Built in 1885 it was originally a sister of St Mary of Charity (Faversham Parish Church). At a time of rapid population growth and new housing to the east of the town centre, it was intended to cater for the needs of people living in the Cyprus Road and Park Road areas.
Deconsecrated in the 1950s it was then used by nearby Faversham District School, a Church of England primary school, for activities such as country dancing. The church was later sold by the C of E and successively became a shop, print works and joinery, and then a private house. The building is now The Hot Tin, a café and social events venue, as well as remaining a private dwelling. It retains the name St Saviour’s Church for postal use.

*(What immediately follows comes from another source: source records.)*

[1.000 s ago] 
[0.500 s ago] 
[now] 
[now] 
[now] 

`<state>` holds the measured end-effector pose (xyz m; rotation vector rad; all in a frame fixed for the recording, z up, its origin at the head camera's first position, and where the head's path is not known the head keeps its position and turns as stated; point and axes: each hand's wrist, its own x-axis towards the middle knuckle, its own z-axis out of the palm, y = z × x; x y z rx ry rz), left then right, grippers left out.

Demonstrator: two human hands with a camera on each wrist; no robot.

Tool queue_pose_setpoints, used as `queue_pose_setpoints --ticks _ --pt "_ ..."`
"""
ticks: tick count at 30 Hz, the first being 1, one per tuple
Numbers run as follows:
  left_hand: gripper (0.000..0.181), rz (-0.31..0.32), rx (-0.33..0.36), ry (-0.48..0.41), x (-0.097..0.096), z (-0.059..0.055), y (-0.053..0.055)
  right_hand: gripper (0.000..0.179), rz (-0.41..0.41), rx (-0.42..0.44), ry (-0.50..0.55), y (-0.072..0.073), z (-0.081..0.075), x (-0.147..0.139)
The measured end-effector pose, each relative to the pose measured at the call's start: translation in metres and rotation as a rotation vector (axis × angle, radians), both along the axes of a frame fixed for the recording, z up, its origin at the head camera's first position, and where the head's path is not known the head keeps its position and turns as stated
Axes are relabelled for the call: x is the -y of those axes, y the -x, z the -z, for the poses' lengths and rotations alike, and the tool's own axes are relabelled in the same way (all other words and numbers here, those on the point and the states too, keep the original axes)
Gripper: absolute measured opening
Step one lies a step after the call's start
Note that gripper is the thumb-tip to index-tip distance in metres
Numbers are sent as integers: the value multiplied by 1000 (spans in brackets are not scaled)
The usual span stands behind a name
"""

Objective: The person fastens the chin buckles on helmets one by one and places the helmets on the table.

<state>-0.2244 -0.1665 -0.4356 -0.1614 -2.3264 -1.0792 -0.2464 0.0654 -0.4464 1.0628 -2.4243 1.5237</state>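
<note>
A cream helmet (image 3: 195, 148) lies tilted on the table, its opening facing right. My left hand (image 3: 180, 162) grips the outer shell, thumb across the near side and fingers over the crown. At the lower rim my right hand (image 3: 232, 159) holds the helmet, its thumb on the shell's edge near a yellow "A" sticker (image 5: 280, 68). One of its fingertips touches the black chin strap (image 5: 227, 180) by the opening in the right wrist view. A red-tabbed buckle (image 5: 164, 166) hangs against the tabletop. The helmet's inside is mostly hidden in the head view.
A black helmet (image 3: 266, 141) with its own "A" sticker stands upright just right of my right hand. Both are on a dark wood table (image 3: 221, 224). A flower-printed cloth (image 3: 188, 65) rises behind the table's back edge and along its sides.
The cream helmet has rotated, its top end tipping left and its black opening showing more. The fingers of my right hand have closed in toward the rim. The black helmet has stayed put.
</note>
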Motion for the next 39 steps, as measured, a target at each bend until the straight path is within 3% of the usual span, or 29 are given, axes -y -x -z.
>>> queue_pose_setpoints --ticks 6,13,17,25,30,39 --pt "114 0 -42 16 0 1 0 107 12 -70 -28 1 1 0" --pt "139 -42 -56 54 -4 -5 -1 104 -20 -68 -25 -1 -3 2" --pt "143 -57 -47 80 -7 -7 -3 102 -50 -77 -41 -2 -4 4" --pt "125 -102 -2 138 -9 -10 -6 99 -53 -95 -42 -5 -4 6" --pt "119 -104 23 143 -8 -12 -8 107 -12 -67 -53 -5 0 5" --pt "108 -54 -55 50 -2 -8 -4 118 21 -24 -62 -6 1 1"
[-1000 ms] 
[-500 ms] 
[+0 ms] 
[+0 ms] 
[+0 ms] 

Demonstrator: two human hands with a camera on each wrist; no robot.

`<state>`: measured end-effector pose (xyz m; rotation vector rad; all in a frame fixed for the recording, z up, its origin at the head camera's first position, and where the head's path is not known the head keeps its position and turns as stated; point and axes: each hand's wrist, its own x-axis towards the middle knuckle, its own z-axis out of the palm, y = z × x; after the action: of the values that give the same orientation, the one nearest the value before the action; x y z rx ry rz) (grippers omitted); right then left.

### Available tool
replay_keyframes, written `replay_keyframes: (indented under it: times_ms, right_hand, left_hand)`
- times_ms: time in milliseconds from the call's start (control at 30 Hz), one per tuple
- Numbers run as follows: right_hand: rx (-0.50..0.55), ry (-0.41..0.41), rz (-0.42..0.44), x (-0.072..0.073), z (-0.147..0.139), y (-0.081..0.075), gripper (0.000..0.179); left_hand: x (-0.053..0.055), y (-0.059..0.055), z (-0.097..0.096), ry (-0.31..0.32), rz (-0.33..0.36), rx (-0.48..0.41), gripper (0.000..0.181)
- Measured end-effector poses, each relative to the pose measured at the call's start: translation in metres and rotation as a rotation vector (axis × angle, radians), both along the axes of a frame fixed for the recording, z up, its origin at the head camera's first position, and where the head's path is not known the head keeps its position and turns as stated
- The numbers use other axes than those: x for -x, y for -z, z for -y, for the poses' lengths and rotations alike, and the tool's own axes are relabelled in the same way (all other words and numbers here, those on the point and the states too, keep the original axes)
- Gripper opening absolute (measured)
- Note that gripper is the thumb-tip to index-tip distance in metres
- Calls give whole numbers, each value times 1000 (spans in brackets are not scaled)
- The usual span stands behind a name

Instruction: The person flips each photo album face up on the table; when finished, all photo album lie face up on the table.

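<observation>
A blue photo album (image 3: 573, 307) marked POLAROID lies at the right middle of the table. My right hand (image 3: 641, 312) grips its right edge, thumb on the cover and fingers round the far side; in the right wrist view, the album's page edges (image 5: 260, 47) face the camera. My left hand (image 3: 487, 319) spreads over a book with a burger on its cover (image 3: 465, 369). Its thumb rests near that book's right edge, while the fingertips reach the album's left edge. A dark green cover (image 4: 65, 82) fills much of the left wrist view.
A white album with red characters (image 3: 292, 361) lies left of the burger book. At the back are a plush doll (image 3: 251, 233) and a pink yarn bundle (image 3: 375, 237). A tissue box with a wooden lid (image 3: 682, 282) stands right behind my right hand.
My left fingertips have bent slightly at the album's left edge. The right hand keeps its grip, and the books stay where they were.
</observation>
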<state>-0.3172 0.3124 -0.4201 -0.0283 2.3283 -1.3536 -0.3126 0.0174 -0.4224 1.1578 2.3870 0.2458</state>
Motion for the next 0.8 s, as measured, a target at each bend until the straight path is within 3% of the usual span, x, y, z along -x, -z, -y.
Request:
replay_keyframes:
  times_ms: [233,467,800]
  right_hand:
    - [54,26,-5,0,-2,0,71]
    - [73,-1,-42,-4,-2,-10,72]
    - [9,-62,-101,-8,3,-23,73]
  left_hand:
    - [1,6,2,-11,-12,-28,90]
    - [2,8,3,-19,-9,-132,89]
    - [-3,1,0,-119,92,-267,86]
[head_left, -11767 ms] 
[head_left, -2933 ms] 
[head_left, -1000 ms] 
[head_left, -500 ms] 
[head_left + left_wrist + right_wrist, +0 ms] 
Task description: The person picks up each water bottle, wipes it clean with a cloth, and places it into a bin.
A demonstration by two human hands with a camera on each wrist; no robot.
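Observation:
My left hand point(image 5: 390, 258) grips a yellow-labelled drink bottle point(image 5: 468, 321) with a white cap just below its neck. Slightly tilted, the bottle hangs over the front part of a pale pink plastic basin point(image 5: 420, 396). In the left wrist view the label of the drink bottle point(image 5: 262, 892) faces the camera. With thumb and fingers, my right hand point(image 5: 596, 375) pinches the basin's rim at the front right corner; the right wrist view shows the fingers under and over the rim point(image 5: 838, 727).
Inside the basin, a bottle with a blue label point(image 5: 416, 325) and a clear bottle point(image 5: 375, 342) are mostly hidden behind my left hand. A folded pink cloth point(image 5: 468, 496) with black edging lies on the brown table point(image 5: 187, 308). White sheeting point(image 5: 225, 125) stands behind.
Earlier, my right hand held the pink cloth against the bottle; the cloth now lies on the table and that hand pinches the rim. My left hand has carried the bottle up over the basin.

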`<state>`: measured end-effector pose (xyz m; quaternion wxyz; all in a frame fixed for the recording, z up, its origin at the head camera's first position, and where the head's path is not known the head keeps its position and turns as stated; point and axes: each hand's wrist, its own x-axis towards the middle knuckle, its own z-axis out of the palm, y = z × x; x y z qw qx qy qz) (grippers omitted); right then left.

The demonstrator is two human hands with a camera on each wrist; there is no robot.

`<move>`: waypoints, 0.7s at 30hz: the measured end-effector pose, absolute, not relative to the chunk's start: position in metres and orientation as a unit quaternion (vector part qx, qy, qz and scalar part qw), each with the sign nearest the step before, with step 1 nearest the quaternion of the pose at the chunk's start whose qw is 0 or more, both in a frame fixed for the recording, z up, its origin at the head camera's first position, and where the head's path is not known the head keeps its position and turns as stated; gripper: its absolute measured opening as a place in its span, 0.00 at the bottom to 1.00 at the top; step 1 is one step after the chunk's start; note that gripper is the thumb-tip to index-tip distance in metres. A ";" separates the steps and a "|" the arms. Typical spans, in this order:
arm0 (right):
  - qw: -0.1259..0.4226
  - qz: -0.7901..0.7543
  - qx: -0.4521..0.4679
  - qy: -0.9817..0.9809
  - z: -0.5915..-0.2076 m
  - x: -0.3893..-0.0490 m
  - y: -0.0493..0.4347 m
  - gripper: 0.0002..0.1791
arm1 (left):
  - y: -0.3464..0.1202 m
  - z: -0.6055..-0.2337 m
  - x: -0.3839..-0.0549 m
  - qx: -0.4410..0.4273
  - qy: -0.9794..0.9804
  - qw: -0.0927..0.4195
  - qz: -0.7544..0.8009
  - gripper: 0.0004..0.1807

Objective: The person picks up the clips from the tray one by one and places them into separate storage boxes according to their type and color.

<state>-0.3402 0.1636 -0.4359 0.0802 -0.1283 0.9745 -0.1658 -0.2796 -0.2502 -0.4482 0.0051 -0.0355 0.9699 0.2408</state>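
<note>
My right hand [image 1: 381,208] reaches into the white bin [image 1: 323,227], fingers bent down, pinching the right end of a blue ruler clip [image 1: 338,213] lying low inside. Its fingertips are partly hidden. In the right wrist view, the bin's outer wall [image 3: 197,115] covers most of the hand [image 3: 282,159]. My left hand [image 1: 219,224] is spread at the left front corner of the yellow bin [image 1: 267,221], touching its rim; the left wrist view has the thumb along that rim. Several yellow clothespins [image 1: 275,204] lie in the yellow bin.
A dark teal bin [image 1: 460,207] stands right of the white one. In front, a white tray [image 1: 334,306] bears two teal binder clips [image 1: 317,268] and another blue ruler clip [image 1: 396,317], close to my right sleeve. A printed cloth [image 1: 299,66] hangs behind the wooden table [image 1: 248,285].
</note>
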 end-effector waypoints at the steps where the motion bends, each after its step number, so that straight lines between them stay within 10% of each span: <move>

Tin churches (also known as tin tabernacles) were mass-produced Victorian structures made of corrugated galvanised iron sheets coated with zinc and assembled around a wooden frame, all prefabricated. At a time of large-scale population movement and increase, some 4,000 such churches were built from the 1850s to serve new communities; they were chiefly Anglican, but also Methodist, Baptist and Roman Catholic.
Manufactured in the UK, they were exported across the British Empire, including to Australia and Canada.
Churches were of varying size and sophistication, from little more than a large shed to substantial buildings. Faversham’s was one of the latter; a good size church with associated rooms, a porch and small bell-tower with spire.